• ACTIVITY: After counting the lines below that hold the word "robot", reply with the count and nothing else.

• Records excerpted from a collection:

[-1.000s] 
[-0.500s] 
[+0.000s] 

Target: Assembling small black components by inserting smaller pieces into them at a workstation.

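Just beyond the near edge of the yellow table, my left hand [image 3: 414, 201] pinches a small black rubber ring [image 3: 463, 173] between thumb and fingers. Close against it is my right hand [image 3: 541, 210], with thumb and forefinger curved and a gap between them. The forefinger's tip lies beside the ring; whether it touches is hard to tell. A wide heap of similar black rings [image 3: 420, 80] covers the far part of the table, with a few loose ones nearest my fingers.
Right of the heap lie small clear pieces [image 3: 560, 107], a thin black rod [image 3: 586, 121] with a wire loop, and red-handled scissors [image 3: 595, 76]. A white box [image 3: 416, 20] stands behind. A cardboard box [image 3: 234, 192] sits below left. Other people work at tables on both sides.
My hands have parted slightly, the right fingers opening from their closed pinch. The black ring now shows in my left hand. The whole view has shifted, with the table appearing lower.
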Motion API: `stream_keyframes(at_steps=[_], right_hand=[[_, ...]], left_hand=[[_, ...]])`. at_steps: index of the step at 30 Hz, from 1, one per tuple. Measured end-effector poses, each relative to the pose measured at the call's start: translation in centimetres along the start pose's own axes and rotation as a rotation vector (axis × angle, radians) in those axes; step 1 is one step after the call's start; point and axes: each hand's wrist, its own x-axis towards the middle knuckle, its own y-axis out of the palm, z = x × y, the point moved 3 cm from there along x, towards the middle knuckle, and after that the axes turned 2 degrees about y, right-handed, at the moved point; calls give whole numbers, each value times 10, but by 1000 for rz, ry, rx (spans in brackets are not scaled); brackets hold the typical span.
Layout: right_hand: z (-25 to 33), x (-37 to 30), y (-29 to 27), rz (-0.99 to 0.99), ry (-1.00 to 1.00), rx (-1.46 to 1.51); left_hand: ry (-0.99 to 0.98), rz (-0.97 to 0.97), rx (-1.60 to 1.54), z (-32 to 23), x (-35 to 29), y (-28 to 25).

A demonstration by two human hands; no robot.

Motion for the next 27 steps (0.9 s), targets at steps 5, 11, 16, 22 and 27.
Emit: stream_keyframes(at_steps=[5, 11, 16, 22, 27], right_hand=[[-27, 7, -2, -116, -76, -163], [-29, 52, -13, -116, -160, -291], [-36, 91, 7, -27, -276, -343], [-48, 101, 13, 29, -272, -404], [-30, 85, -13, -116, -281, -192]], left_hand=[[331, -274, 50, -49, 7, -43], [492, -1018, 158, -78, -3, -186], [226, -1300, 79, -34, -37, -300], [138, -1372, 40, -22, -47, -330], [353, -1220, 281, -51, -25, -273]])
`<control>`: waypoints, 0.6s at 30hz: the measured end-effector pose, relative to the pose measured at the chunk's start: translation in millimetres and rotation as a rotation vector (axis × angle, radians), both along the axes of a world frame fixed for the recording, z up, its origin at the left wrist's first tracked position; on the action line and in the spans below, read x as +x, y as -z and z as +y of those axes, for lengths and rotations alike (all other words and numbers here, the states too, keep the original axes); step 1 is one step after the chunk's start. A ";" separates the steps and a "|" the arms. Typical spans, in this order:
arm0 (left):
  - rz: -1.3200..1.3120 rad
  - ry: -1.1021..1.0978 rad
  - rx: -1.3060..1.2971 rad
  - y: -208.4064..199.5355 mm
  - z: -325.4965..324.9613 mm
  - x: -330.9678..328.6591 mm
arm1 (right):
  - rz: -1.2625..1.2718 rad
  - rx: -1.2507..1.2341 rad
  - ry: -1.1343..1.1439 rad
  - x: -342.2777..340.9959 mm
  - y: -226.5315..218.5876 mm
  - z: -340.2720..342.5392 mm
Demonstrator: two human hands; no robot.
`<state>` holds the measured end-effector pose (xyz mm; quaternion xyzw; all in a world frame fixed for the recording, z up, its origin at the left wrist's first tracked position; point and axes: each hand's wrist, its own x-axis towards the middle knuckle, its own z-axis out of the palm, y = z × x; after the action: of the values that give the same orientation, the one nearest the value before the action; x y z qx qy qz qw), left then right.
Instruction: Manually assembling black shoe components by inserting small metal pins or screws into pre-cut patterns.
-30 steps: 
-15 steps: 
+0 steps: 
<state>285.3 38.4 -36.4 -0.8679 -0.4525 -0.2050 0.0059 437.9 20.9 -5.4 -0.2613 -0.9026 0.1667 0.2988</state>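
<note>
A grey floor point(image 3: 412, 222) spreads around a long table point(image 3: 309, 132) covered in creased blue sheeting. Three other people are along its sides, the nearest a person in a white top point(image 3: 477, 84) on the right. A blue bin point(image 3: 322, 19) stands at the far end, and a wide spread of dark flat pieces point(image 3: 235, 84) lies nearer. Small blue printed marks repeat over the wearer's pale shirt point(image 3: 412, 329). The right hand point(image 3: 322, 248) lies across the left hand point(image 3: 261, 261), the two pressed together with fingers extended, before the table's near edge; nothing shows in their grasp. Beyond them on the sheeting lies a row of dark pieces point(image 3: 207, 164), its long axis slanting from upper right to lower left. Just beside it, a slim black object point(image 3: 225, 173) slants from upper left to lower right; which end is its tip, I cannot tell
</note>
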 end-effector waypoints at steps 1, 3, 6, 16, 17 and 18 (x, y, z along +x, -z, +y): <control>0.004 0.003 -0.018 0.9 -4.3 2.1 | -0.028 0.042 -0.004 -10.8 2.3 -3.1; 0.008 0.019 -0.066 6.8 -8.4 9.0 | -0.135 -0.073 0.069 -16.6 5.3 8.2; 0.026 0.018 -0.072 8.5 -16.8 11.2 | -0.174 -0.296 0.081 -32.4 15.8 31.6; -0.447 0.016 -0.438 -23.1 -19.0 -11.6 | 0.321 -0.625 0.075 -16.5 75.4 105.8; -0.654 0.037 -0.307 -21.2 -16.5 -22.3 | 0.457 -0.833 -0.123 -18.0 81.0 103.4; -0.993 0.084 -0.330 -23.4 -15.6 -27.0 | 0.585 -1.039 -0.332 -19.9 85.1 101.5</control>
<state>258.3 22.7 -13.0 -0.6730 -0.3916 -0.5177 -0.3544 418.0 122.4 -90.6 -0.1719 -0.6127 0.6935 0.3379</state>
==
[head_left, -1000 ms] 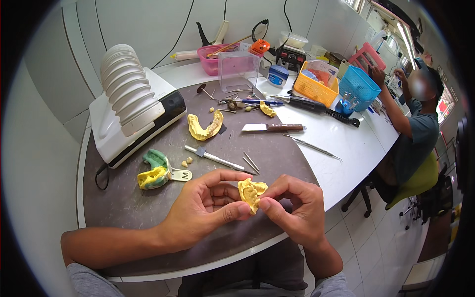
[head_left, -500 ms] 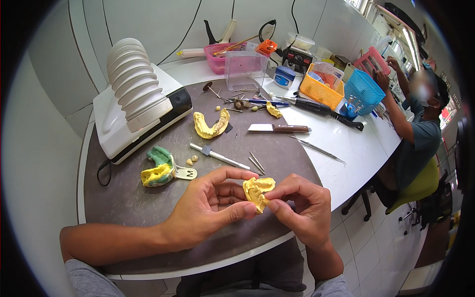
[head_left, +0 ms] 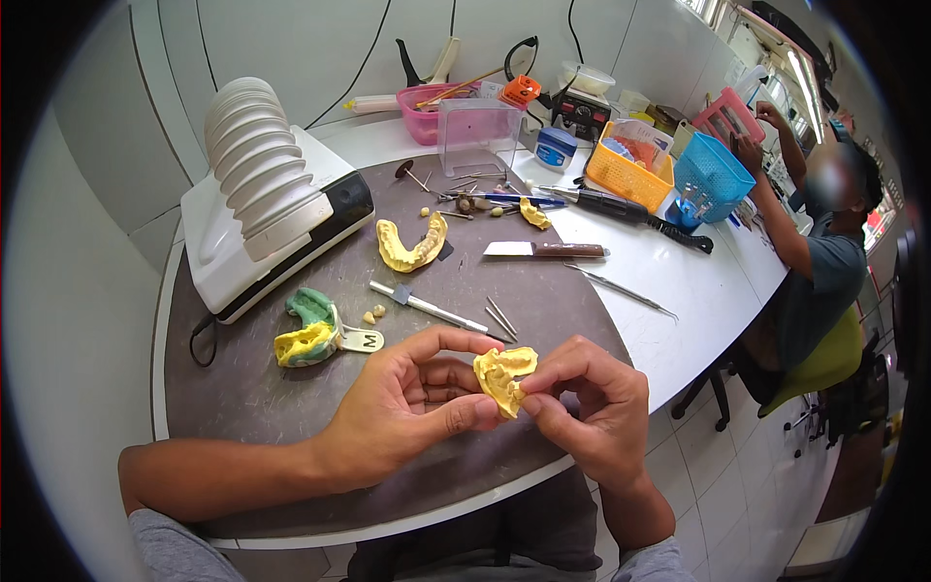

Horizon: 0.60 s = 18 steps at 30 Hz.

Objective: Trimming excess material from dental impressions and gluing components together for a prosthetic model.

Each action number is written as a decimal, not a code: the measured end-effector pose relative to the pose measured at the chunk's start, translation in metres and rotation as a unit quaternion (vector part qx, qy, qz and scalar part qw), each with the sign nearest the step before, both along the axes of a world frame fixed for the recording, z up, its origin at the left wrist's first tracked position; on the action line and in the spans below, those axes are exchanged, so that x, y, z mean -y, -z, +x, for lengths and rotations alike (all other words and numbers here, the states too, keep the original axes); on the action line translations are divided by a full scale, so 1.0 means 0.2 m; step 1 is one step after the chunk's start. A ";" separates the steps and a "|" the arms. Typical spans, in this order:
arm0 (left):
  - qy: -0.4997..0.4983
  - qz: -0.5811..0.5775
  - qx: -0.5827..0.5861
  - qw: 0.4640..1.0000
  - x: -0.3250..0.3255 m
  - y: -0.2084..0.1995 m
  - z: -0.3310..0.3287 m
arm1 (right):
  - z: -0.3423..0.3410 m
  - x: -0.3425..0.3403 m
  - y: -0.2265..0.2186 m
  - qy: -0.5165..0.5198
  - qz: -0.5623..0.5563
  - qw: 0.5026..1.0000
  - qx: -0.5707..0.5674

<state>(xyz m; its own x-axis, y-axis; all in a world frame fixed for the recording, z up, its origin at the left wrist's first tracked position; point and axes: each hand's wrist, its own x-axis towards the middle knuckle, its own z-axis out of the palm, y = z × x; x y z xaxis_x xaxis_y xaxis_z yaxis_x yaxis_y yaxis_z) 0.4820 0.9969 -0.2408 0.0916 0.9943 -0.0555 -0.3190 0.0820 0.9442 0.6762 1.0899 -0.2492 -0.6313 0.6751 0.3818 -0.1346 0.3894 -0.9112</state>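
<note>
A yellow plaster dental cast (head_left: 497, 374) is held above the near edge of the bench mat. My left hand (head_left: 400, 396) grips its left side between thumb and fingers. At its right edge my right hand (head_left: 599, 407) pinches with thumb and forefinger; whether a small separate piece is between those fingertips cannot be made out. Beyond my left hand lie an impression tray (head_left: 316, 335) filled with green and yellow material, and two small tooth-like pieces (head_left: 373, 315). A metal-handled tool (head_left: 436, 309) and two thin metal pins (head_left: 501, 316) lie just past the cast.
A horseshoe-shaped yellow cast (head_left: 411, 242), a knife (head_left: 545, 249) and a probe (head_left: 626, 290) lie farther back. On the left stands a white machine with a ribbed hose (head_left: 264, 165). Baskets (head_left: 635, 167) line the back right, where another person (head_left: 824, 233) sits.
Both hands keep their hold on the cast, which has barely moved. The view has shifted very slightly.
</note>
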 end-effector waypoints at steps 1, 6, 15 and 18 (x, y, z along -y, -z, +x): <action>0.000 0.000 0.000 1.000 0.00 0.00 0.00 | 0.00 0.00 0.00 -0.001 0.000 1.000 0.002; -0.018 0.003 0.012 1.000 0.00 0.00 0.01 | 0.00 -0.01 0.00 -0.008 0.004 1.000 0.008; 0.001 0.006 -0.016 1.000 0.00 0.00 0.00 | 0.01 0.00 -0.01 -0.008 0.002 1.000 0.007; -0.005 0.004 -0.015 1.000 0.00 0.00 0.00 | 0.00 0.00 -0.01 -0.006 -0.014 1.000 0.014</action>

• EXERCISE ANSWER: 2